Было непонятно, хочет он в связи с этим о чем-то попросить (есть, что попросить у главного редактора газеты, — этому Игорь Иванович не удивлялся, воспринимал как должное и по мере возможности помогал) или тоже спросил просто для вежливости.
— Да, я журналист, — подправил Игорь Иванович и продекламировал: — В тридцать лет очки себе закажешь, в тридцать пять катары наживешь, в сорок лет «адью», ребята, скажешь, в сорок пять убьют или помрешь…
— Это чье сочинение?
— Народное. Молодые газетчики, подвыпив, поют. А кто постарше да перевалил рубеж, помалкивает.
— Вам сколько?
— Отстукало пятьдесят шесть.
— Выходит, не все пророчества сбываются! — гость опять покосился на алые помидоры.

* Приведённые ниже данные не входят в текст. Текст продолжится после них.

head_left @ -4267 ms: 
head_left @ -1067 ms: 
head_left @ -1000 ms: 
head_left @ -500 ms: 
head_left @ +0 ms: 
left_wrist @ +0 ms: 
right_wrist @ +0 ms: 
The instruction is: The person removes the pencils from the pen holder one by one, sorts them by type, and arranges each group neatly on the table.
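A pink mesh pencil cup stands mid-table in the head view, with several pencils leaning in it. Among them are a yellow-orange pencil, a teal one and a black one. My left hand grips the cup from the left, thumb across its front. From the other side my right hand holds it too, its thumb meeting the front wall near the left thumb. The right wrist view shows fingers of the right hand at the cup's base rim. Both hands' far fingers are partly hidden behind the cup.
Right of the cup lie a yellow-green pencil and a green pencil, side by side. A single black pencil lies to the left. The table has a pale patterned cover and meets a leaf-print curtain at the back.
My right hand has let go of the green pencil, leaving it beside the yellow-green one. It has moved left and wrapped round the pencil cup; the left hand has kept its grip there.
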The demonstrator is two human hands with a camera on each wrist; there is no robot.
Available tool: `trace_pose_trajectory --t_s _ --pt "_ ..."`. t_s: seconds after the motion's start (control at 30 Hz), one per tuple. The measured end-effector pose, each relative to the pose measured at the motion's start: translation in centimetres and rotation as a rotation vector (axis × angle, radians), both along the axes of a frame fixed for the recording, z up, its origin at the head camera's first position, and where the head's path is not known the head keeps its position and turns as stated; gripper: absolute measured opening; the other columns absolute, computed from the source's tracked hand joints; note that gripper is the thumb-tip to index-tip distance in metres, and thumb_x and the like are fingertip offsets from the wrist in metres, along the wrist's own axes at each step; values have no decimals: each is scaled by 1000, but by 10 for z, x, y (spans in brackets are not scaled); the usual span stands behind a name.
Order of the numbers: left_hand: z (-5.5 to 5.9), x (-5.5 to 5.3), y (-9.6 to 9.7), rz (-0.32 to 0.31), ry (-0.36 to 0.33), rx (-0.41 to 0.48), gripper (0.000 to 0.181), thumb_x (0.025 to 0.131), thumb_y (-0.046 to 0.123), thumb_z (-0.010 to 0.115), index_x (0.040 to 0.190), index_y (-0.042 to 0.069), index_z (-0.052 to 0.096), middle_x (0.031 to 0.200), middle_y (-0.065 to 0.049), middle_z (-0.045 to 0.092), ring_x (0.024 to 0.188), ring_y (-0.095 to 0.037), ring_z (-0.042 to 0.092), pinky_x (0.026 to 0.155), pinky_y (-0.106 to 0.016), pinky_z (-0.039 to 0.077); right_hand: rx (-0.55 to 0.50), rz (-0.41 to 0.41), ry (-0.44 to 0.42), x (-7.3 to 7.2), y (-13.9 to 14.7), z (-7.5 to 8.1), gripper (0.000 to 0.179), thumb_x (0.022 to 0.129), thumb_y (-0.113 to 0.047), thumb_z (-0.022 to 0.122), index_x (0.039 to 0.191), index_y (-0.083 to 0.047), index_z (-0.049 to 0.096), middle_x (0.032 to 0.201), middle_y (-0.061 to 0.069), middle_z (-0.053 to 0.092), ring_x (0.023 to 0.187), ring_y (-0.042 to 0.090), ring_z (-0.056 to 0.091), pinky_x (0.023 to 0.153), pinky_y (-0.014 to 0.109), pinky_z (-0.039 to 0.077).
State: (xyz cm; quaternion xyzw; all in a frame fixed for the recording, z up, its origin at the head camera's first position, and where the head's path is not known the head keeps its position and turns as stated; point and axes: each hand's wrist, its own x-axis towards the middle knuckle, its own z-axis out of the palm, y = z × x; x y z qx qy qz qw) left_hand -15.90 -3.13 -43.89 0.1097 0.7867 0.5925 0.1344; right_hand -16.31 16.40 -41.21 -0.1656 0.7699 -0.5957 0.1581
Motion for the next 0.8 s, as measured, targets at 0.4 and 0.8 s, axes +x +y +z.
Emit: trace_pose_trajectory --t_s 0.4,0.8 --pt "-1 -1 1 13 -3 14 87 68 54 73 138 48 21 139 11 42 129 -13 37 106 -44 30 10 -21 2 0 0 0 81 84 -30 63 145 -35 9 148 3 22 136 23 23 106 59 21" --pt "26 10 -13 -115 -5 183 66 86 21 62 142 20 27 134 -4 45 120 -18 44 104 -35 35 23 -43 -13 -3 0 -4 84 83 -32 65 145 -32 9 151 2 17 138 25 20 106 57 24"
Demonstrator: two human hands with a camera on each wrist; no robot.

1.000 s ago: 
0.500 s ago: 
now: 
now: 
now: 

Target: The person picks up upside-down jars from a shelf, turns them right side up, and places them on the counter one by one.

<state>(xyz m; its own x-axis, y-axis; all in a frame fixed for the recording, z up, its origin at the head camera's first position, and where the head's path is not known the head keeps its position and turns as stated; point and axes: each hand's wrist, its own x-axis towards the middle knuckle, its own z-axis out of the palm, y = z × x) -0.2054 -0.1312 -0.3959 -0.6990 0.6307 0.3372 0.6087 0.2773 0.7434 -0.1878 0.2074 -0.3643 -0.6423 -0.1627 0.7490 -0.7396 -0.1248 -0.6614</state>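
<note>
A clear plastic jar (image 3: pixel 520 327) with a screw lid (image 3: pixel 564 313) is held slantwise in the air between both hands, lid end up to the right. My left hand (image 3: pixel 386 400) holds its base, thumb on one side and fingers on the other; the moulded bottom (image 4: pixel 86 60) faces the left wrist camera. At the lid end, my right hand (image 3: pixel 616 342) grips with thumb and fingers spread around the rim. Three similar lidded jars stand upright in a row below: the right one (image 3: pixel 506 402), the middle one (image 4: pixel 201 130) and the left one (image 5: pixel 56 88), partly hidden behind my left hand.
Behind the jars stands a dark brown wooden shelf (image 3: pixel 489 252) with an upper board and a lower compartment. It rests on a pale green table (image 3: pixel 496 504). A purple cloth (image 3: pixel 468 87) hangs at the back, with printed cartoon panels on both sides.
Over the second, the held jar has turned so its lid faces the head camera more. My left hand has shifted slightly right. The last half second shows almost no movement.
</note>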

— Зато у меня радикулит, печень пошаливает, — улыбнулся Макарцев.
— В физике есть такое понятие — порог. Вода, вода — и вдруг за порогом — лед, другое качество. У человека, думаю, пороги относительны.
— А как твое здоровье, Саня? — спросила теща.
— Лет десять назад, думал, наступил мой порог. Врачи пугали: обречен. А вот вытянул сам себя за уши… Ну, мне пора. Я по вечерам тоже работаю…
— В режимном институте? — спросил Макарцев, снова уверенный, что не ошибается, поскольку большинство исследовательских учреждений — почтовые ящики.
— Почти! — гость поднялся. — Желаю вам!
Они пожали друг другу руки, и теща пошла проводить одноклассника своей сестры. В коридоре слышались их приглушенные голоса, смех. Игорь Иванович отставил тарелку, налил полстакана боржоми, выпил, подождал отрыжки, вынул губами из пачки «Мальборо» сигарету, сладостно затянулся. Теща вернулась.— Понравился мой гость?
— В общем… — корректно пробурчал Макарцев, уже думая о своих делах.
— А скромник какой! Ведь весь мир о нем говорит и пишет!
— Весь мир? — Макарцев вынул сигарету изо рта. — Да кто он такой?
— Иногда вы меня удивляете, Игорь! Солженицын.
— Сол..?! — Макарцев закашлялся.
— А что удивительного?— Нет, ничего…
Он встал и скрылся в спальне.
«Раковый корпус», когда решался вопрос о публикации в «Новом мире», Макарцеву дал почитать худощавый товарищ, предпочитающий быть в тени. Игорь Иванович вернул верстку через три дня.
— Ну как? — спросил тот. — Твардовский ждет ответа.
— Не знаю. Если выкинуть намеки, то, может, разрешить?
— Мы-то с тобой правильно понимаем. А масса? И потом, разреши это — завтра попросят еще острей! Солженицын — не наш человек.
Прежде всего вылезла обида на тещу. Макарцев, походив по спальне, вышел снова. Теща мыла на кухне посуду.
— Учтите, что вашего Саню, — он сознательно не хотел произносить фамилию, — скоро исключат из Союза писателей за антисоветчину!